Immer mehr Menschen werden immer älter – das ist eine Herausforderung und eine Chance für die Gesellschaft und für jeden Einzelnen. Zugleich ist es ein Menschheitstraum, lange zu leben. In der Öffentlichkeit stehen oftmals noch  Alterskrankheiten und Vorsorge im Vordergrund, sowie die Kosten für die sozialen Sicherungssysteme. Wenig bekannt sind dagegen die steigende Lebensqualität und bessere Gesundheit der Älteren sowie veränderte Rollen und die erweiterten Gestaltungsmöglichkeiten eines längeren Lebens. Wenn es um Lebensqualität im Alter geht, denken viele immer noch an Medikamente, technische Hilfsmittel, vielleicht noch an Vorsorge. Doch Altern ist nicht nur eine Frage des Körpers, des Geistes und der Gesundheit.  Der Patient der Zukunft wird in jedem Alter auch durch eine Anpassung seines Wohn- und Arbeitsumfelds, seiner sozialen Aktivitäten und seiner gesellschaftlichen Teilhabe „behandelt“ werden müssen und selbst handeln.
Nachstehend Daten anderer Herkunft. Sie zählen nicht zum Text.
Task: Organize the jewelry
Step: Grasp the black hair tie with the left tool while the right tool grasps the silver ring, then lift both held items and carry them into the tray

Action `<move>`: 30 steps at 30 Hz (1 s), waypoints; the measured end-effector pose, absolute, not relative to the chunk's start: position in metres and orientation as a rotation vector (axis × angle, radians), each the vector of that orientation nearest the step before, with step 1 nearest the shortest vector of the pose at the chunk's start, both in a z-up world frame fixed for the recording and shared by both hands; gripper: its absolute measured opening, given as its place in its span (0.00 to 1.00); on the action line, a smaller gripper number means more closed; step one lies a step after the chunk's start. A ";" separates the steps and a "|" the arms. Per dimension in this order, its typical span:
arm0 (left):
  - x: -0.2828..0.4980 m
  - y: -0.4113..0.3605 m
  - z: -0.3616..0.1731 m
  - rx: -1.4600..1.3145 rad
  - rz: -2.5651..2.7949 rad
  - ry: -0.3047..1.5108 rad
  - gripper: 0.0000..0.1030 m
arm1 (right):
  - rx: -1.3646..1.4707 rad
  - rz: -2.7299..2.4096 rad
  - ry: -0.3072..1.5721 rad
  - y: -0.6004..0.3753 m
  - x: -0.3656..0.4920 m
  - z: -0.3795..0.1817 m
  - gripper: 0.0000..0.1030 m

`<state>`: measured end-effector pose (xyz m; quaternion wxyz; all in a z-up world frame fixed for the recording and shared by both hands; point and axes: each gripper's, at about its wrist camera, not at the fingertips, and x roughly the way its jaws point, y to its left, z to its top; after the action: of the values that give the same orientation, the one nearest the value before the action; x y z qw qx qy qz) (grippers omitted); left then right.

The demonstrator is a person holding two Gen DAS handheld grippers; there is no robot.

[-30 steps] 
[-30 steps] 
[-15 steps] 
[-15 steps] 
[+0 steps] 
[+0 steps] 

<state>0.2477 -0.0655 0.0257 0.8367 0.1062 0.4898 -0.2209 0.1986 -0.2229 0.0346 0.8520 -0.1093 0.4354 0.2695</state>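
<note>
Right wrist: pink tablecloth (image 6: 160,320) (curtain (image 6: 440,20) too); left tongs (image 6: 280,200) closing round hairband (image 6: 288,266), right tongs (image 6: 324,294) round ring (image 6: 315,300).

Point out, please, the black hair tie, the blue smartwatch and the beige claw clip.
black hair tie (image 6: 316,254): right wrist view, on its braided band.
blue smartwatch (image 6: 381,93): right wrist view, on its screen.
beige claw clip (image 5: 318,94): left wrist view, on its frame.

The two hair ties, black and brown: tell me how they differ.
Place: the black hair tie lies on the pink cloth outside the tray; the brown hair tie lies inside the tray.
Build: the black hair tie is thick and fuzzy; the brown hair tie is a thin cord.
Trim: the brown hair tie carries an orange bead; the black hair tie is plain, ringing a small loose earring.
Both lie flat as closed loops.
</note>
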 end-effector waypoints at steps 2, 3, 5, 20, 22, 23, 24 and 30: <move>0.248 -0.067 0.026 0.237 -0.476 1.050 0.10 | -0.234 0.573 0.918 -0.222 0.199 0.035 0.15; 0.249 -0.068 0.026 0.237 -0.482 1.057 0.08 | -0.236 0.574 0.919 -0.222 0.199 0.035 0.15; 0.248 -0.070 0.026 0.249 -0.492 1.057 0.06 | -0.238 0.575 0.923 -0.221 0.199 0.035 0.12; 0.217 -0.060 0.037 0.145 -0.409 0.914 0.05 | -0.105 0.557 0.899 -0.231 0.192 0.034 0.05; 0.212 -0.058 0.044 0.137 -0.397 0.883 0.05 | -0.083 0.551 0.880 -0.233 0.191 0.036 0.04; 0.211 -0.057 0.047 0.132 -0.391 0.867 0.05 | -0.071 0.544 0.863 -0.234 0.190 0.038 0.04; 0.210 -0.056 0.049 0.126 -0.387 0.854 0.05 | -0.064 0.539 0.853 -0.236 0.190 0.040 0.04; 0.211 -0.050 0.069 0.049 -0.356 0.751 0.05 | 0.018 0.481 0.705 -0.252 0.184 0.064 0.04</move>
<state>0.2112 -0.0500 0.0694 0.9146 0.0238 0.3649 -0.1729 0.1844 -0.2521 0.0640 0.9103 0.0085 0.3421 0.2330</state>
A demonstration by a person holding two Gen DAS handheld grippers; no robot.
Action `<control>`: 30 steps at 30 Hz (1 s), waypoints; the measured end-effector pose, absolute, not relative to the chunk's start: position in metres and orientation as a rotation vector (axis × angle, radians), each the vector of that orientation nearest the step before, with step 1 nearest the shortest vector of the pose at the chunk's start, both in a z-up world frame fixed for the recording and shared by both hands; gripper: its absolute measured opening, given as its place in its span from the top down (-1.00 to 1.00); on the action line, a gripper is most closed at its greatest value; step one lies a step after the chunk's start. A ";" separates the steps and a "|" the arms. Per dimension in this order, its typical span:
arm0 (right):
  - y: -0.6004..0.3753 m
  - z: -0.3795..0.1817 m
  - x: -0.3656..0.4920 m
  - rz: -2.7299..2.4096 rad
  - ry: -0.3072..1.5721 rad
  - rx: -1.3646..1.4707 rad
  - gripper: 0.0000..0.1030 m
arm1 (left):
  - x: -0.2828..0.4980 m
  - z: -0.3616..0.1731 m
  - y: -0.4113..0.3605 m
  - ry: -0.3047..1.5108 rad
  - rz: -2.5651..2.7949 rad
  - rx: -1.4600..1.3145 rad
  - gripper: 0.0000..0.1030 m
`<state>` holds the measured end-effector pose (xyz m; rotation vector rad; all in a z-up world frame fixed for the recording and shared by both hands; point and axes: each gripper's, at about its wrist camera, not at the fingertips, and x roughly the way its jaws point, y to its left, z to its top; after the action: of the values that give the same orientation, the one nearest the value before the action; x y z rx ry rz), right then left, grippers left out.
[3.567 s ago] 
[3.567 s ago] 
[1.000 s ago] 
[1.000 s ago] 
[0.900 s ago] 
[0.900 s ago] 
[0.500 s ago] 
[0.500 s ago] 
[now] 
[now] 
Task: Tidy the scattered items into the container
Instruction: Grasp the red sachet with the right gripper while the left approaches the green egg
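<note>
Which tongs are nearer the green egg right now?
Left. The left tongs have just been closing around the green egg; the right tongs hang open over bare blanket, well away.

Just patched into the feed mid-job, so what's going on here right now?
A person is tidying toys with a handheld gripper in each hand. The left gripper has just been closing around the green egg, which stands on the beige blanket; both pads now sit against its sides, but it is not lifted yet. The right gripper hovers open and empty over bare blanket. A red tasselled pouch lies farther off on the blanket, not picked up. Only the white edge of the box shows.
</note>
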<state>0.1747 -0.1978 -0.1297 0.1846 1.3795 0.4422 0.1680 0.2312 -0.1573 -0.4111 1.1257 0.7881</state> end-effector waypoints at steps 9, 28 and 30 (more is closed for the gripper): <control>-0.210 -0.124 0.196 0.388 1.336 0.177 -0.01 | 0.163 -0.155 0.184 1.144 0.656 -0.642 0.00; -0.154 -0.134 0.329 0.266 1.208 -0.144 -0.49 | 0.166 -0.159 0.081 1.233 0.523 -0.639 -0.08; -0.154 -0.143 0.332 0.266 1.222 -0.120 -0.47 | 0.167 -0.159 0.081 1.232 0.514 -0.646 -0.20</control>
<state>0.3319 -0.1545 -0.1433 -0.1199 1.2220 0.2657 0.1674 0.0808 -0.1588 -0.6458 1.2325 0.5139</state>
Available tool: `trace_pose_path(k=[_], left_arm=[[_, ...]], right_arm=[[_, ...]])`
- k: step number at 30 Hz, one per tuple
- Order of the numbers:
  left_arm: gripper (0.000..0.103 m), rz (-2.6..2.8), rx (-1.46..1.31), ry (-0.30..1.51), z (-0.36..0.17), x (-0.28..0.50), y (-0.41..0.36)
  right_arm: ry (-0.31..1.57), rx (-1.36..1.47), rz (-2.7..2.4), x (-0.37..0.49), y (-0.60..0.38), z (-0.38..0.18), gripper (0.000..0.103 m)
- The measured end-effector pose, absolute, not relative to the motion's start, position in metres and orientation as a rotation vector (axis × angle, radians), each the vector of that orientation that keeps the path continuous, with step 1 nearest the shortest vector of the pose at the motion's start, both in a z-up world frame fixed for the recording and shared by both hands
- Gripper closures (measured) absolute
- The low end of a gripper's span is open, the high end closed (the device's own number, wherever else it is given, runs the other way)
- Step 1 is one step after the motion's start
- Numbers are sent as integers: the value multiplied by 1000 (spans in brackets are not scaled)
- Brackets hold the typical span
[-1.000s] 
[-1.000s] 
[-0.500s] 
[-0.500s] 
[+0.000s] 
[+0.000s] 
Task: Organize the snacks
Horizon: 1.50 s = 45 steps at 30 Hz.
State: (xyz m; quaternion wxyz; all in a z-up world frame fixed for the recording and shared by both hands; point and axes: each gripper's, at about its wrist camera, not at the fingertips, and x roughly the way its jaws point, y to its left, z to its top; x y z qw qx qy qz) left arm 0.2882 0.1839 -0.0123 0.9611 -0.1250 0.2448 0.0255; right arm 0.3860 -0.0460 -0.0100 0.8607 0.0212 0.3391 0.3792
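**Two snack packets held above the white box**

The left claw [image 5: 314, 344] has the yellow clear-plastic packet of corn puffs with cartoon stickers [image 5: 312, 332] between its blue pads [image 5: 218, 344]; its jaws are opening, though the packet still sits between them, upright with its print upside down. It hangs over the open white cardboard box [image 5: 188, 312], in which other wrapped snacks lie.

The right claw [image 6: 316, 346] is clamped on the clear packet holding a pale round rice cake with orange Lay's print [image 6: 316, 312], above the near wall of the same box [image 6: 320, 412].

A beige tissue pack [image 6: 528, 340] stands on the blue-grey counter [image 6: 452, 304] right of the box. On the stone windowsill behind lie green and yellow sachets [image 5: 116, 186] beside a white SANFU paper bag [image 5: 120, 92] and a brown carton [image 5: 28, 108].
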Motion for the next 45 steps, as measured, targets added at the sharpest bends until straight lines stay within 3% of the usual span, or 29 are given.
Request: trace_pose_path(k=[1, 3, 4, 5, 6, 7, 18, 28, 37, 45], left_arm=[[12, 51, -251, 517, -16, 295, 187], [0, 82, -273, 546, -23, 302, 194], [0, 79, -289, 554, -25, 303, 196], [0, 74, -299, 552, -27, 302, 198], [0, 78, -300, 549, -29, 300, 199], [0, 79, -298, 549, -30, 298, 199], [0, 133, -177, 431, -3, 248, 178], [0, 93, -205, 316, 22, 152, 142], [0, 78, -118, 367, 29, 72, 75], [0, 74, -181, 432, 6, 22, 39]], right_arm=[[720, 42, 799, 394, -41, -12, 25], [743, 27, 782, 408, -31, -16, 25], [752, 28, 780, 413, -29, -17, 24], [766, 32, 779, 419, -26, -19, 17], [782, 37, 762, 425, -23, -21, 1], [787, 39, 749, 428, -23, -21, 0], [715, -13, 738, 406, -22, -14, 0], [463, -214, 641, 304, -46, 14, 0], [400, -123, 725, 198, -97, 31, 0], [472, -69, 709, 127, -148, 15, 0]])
Denn die Alternsforschung belegt, dass sich all diese Faktoren auf die Gesundheit, die Lebenserwartung und auch den Verlauf von Krankheiten wie Demenz auswirken.

So sinkt beispielsweise das Risiko, an Alzheimer zu erkranken, wenn man lebenslang mit intellektuell anregenden Aktivitäten befasst, gut in sein soziales Umfeld integriert und regelmäßig sportlich aktiv ist. Die Alternsforschung hat zudem darauf hingewiesen, dass die Lebenserwartung vom Einkommen und Bildungsniveau abhängt. Eine erzwungene Frühverrentung kann sich negativ auf die Gesundheit auswirken, eine glückliche Ehe ist förderlich. Lieben, lernen, laufen – so lautet die Faustformel für eine möglichst wirkungsvolle Prävention.

Die alternde Gesellschaft bietet dafür aber noch nicht immer die besten Voraussetzungen, zudem sind die Gegebenheiten regional sehr verschieden. Altsein bedeutet in Mecklenburg-Vorpommern etwas anderes als in Baden-Württemberg. Wie man die berufliche und wie die nachberufliche Zeit gestaltet, wie die kommunale Infrastruktur aussieht und welche Bildungsangebote es gibt, wie weit der nächste Arzt entfernt ist, ob die eigenen Kinder und Enkel in der Nähe leben, wie gut das Netz der öffentlichen Verkehrsmittel ist, das die Wahrnehmnung von Kulturangeboten ermöglicht – all das wirkt sich auf die Lebensqualität aus, und damit auch auf die Frage, welche Rahmenbedingungen der Patient der Zukunft braucht.

Dazu gehört auch, den Altersbegriff neu zu definieren und der älteren Generation deutlich zu machen, dass sie gebraucht und geschätzt wird, sie aktiv einzubeziehen in die gesellschaftliche Gestaltung. Neue Erwerbsformen, neue Wohnmodelle wie Mehrgenerationenhäuser sind ein Beispiel dafür, auch das ehrenamtliche Engagement von Rentnern. Es ist eine intensiv beforschte Frage, wie Lebensumstände und –verläufe, Prävention und erfülltes Altern mit einander zusammenhängen. Und es ist eine dringliche Aufgabe, Altern und Krankheit in der öffentlichen und individuellen Wahrnehmung zu entkoppeln.